A. A great-grandchild
B. A grand-nephew
C. A wife who is 38 years younger than the transferor
D. A business partner who is 40 years younger than the transferor
E. A grandchild whose parent has died
Correct Answers: A, B and D.
Explanation: Skip persons can be grandchildren, great-grandchildren, grand-nieces, and grand-nephews. The skip person may or may not be related to the transferor. If a gift is made to a non-relative (not a wife) who is 37 ½ years younger than the transferor, like the business partner in this example, they are considered to be a skip person. A grandchild whose parent has died takes their parent’s place in lineage and is not a skip person.
Taxable Termination
A taxable termination is essentially the termination by death, lapse of time, release of a power, or otherwise of an interest in property held in a trust resulting in skip persons holding all the interests in the trust.
Which of the following is NOT a generation-skipping transfer?
A. Direct skip
B. Taxable distribution
C. Taxable termination
D. Taxable redemption
Correct Answer: D. Taxable redemption
Explanation: A direct skip, taxable distribution and taxable termination are generation-skipping transfers.
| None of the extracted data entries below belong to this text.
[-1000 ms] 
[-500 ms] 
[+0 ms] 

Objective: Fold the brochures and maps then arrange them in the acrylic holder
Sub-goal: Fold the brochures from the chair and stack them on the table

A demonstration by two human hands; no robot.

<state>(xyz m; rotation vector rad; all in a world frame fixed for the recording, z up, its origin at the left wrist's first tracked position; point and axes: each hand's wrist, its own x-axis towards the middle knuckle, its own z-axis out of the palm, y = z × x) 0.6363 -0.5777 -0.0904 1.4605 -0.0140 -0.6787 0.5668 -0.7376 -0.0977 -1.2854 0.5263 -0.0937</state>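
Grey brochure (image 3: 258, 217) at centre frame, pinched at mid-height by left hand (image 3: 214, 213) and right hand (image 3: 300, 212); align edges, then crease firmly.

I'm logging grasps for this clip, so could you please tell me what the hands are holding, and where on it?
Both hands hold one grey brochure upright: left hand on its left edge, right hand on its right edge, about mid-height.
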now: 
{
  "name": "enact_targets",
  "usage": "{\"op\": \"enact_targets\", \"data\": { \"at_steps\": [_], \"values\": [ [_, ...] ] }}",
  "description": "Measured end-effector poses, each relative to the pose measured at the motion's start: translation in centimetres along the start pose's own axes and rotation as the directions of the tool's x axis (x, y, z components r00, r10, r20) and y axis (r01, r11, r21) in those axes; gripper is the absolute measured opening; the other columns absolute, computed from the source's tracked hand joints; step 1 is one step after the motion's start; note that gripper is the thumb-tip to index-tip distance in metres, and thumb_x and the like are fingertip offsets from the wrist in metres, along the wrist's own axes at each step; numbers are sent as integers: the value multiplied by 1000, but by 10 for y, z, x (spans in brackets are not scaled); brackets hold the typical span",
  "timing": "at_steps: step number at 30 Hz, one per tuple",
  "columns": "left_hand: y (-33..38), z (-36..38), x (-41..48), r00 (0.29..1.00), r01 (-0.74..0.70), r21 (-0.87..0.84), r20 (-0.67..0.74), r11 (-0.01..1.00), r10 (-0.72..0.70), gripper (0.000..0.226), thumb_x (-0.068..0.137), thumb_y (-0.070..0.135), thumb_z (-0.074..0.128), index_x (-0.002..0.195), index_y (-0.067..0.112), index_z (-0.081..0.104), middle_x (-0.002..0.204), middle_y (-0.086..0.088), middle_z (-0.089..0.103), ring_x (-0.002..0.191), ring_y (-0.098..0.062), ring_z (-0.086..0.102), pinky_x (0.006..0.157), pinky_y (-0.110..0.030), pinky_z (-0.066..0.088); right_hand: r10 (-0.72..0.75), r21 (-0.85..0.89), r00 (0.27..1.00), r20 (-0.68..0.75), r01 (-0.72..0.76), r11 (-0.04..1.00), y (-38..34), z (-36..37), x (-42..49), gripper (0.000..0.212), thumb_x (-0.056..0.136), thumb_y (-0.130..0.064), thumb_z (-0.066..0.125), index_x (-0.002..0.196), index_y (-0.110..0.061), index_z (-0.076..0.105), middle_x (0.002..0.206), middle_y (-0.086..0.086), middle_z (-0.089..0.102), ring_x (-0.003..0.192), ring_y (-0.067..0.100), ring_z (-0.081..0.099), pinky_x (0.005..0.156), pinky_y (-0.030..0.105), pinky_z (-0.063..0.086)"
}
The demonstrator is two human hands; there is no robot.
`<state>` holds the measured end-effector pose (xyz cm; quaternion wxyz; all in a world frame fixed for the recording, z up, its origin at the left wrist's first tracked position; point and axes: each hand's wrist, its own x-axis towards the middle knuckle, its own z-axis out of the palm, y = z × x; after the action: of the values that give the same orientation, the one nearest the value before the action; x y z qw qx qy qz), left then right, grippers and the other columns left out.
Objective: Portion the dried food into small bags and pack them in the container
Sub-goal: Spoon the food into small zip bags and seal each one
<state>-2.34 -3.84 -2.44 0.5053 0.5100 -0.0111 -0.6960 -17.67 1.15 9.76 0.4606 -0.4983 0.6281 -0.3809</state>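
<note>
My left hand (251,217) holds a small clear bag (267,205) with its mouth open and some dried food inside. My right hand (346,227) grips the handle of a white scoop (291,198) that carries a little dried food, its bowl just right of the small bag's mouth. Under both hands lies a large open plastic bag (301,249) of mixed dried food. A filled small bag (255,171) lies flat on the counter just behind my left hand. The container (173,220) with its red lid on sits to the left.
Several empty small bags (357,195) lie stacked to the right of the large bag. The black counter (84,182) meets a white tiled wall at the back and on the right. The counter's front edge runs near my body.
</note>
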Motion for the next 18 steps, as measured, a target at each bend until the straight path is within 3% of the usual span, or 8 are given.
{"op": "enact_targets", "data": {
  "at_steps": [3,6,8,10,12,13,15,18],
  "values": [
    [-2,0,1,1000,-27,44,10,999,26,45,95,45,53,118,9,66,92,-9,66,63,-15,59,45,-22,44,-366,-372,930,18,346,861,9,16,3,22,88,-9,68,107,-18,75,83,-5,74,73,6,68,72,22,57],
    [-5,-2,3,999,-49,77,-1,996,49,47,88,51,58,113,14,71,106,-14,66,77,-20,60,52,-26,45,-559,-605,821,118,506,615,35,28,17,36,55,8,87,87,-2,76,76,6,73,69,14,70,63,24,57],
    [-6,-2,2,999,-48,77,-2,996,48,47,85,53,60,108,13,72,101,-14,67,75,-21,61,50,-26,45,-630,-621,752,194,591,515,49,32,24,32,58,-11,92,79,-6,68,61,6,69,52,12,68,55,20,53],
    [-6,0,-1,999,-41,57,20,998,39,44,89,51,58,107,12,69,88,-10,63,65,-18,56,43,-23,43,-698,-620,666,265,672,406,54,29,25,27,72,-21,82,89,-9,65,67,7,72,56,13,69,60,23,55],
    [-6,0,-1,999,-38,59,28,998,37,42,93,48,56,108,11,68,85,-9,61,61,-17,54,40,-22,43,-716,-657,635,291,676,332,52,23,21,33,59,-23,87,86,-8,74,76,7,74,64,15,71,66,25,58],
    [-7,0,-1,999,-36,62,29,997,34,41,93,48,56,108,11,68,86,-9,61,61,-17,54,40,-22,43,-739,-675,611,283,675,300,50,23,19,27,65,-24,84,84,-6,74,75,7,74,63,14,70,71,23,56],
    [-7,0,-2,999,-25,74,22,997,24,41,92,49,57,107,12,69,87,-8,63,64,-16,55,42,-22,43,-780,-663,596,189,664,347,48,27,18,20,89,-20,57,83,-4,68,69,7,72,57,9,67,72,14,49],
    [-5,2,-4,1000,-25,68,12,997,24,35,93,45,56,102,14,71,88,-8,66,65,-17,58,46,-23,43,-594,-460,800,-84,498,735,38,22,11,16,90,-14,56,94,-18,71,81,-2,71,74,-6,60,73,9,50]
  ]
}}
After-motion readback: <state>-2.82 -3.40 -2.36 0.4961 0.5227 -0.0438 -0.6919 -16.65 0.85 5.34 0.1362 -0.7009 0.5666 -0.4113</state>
An estate tax is equal to the maximum estate tax rate at the time a taxable distribution, taxable termination or direct skip is made. A taxable redemption is not a generation-skipping transfer.
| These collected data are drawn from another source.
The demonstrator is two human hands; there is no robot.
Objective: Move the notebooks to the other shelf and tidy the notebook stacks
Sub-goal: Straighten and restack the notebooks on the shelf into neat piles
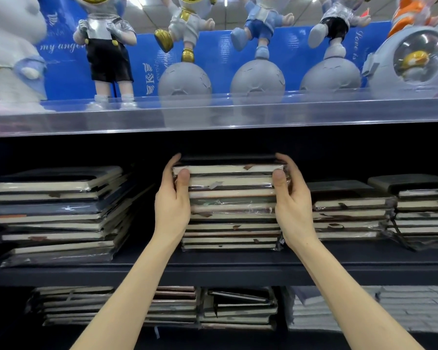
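Left hand (172, 198) and right hand (292, 200) grip middle notebook stack (232, 205) from both sides, thumbs on page edges, fingers curled behind. Stack sits mid dark shelf (213, 271). Slumped stack (61, 210) at 9 o'clock, lower stack (349, 210) at 3 o'clock, astronaut figurines (185, 46) at 12 o'clock.

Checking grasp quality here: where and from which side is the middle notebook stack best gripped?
Grip the middle notebook stack by its two side faces, left hand and right hand from opposite sides, as now: loose plastic-wrapped books likely need inward squeeze to stay together.
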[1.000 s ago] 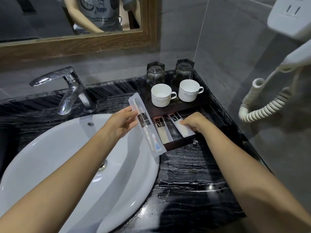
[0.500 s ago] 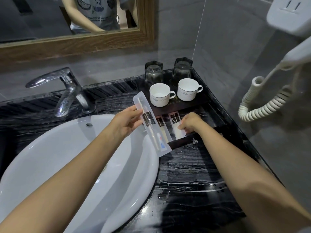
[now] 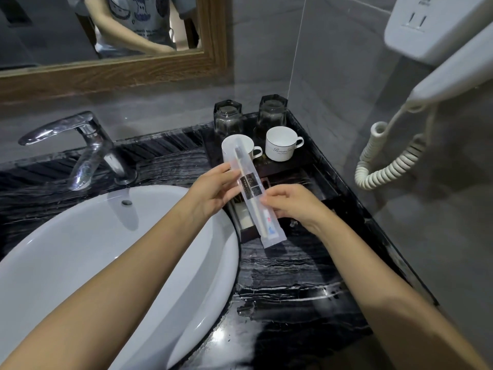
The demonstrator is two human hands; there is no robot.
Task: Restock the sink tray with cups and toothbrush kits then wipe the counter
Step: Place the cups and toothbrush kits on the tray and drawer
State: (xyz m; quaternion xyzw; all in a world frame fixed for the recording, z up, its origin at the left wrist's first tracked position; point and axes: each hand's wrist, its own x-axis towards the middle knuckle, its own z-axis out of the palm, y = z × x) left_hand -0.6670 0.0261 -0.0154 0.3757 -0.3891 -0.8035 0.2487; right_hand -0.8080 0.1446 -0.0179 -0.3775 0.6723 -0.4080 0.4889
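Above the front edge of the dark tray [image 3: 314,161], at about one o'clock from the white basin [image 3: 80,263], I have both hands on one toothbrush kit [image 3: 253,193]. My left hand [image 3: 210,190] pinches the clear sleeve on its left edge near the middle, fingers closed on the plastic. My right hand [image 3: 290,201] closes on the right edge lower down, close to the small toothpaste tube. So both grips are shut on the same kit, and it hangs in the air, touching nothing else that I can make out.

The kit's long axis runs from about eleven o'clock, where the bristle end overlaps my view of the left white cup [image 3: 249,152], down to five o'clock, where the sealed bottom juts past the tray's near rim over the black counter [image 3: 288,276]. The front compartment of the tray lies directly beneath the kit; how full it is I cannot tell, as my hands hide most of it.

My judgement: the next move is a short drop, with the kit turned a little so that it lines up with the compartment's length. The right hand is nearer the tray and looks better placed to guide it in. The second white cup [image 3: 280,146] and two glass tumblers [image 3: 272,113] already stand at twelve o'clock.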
Assuming a GST exemption is not allocated to a trust, which party is responsible for paying a GST tax when a distribution is made to a skip person beneficiary?
A. The transferor/grantor
B. The trustee
C. The beneficiary
Correct Answer: C. The beneficiary
Explanation: The beneficiary is obligated to pay the GST tax in a taxable distribution. The recipient can deduct the GST tax paid on the distribution on his own personal income tax return. The tax is tax inclusive, meaning the distributed amount is reduced by the amount of GST tax the beneficiary must pay.
Choose all options that are true regarding GST tax.
A. GST tax is in addition to any lifetime taxable gifts made to skip persons.
B. All GSTT are inclusive.
C. A GST tax must be paid from assets that are subject to the federal estate tax if a direct skip is made at death.
D. The total tax will be greater than 100% if the applicable rates of the gift or estate tax are 55%.
Correct Answers: A., C. and D.
Explanation: GST tax on lifetime gifts is considered as taxable gifts. If there is a direct skip at death then the GST tax is paid from the assets that are subject to federal estate tax. If the applicable rate of the gift or the estate tax is greater than 55%, then the total tax will be greater than 100%.